Charlotte Brown: Blind Pole Vaulter Wins Bronze Medal in Texas High School Championships
Blind pole vaulter Charlotte Brown has won a bronze medal in the Texas state high school championships on May 16.
For three years, 17-year-old Charlotte Brown has been chasing a medal by trying to jump over a bar she couldn’t see.
Charlotte Brown cleared 3.5m and was joined on the podium in Austin by her guide dog Vador.
She had qualified for the state meet each year since 2013 with Emory Rains High School. She finished eighth as a sophomore and improved to fourth as a junior.
Charlotte Brown developed cataracts at 16 weeks and had artificial lenses inserted, but her vision began to worsen aged 11 and she is now blind with only a “jigsaw puzzle” of light and dark shades.

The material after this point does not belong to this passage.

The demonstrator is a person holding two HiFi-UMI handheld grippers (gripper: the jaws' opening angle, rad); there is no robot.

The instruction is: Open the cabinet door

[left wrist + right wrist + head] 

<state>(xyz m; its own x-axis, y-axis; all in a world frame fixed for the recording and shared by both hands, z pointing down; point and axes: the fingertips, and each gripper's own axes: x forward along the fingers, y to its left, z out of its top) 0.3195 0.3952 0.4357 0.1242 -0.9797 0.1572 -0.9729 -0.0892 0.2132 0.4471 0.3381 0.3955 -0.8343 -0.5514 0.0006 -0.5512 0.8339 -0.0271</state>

Despite her disability, Charlotte Brown takes pride in her fierce spirit of independence, born out of growing up in a family with two older brothers who pushed her to help herself in the rural town of Emory, about 76 miles east of Dallas.
She first took up pole vaulting, which is not a Paralympic sport, in seventh grade because she wanted something a little “dangerous and exciting”.
She counts the seven steps of her left foot on her approach, listening for the sound of a faint beeper placed on the mat that tells her when to plant the pole and push up.
Charlotte Brown, who is heading to university at Purdue on an academic scholarship, said: “It took me three years to get on the podium, and I finally did it.”
“If I could send a message to anybody, it’s not about pole vaulting and it’s not about track. It’s about finding something that makes you happy despite whatever obstacles are in your way.”